[WHAT THE EXERCISE ASKS]:
Beginning with the first line of the data below, extract each line up to and including the one containing "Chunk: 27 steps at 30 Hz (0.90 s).". Copy them exactly and add nothing.

[DATA FOR PROCESSING]:
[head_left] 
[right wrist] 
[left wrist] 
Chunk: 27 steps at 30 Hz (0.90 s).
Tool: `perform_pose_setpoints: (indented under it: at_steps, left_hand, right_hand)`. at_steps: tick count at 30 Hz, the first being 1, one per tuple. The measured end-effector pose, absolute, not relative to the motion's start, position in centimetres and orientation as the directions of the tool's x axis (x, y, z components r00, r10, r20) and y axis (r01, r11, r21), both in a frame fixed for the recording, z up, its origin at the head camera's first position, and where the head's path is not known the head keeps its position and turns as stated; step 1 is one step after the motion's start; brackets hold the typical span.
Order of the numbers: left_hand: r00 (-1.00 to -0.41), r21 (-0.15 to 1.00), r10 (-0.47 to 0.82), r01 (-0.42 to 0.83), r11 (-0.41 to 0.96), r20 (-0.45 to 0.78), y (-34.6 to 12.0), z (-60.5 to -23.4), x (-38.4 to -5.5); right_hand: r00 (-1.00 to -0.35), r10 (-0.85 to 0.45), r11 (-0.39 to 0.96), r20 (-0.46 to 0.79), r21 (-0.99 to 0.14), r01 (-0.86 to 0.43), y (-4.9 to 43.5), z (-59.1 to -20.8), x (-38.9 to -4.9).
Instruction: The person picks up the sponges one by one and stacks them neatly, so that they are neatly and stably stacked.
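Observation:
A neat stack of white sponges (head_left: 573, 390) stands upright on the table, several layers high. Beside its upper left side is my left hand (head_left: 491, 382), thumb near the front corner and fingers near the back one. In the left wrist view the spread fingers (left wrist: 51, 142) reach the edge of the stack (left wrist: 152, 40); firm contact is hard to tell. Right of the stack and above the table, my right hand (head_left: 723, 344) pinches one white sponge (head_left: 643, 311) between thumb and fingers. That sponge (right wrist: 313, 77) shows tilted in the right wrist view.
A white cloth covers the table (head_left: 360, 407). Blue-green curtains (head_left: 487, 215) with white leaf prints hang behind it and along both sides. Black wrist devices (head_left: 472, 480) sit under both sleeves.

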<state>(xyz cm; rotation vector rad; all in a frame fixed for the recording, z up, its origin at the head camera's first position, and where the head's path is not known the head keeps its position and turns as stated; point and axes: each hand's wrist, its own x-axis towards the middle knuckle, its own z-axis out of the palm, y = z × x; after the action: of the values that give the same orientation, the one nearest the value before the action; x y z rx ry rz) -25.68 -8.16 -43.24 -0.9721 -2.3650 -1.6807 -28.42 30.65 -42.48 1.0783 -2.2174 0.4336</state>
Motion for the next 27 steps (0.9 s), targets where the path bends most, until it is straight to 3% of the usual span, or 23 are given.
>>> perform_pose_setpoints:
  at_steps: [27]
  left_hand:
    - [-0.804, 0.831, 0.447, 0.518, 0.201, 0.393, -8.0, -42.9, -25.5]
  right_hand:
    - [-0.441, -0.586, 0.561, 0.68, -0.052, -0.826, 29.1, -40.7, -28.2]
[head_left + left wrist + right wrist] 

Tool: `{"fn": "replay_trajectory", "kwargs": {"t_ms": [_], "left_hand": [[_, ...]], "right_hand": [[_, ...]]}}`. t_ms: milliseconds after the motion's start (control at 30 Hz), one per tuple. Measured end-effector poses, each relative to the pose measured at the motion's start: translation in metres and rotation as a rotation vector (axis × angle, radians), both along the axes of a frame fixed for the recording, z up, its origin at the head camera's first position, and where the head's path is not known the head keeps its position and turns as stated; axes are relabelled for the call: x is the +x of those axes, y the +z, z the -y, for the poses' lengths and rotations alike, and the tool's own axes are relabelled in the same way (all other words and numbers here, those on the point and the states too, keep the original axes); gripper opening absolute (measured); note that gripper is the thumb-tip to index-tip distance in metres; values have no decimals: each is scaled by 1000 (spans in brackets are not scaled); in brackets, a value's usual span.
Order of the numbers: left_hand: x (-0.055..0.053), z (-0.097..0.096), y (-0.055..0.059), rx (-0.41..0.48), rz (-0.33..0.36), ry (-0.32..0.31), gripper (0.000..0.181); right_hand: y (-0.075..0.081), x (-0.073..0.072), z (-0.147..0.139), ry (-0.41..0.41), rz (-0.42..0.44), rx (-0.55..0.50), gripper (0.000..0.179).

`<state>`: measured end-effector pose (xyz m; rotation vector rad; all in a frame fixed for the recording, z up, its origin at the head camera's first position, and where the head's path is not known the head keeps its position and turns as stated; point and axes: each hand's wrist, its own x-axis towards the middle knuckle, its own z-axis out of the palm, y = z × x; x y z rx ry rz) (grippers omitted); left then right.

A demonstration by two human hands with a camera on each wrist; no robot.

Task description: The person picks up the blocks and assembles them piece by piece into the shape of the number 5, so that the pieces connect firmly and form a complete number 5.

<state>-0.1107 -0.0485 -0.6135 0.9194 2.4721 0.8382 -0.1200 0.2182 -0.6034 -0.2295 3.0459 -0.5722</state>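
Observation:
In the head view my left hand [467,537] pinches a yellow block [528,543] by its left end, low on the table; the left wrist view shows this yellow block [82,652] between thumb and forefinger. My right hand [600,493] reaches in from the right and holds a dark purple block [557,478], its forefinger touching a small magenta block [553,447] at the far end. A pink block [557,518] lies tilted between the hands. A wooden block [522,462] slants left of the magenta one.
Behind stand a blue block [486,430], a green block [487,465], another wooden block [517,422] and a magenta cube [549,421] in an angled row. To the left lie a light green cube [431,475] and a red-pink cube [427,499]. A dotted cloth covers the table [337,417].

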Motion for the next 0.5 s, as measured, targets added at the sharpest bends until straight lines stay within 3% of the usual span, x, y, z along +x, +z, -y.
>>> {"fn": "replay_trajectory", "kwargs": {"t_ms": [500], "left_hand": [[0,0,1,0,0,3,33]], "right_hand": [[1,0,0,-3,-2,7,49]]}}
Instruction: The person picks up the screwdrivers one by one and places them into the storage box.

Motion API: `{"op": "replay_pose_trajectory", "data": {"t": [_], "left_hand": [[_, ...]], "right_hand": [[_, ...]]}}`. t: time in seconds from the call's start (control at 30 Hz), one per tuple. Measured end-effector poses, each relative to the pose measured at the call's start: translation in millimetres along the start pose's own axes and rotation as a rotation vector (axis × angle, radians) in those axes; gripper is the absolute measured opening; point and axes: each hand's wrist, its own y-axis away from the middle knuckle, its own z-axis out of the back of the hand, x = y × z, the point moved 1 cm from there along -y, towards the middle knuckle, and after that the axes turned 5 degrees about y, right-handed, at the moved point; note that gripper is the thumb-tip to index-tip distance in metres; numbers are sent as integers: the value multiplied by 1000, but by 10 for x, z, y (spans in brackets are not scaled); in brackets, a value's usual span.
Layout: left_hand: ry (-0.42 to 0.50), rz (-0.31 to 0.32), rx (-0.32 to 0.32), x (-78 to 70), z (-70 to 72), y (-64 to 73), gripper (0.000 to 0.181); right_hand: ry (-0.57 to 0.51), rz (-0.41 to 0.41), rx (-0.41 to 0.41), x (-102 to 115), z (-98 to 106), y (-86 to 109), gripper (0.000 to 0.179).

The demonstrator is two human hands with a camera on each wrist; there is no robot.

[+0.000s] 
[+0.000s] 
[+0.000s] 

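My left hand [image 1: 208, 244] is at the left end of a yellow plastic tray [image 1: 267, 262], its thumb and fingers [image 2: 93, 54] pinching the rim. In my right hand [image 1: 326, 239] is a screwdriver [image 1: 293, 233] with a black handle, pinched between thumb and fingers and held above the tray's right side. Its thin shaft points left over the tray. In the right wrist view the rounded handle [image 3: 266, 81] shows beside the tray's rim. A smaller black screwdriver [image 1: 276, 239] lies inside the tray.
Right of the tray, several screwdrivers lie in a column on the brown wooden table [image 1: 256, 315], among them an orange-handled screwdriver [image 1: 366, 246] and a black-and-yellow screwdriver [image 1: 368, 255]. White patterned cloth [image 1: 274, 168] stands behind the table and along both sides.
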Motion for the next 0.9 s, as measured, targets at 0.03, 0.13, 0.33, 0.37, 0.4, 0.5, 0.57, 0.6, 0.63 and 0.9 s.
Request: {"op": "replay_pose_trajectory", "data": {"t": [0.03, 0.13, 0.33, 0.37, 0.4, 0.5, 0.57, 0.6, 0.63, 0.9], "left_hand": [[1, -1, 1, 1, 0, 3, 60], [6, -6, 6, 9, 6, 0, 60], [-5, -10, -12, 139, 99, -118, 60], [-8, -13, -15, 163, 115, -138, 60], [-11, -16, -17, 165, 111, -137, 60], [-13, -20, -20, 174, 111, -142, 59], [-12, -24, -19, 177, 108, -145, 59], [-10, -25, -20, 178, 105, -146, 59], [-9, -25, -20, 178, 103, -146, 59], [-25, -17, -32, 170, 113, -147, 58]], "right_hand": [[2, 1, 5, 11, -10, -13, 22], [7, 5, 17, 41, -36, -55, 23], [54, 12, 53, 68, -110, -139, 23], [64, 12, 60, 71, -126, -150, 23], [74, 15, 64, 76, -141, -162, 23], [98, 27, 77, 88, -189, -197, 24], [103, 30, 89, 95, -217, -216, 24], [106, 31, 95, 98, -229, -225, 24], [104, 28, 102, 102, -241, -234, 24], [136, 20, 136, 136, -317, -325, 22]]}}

[RESPONSE FOR THIS EXERCISE]:
[head_left] 
[right wrist] 
[left wrist] 
Chunk: 27 steps at 30 Hz (0.90 s).

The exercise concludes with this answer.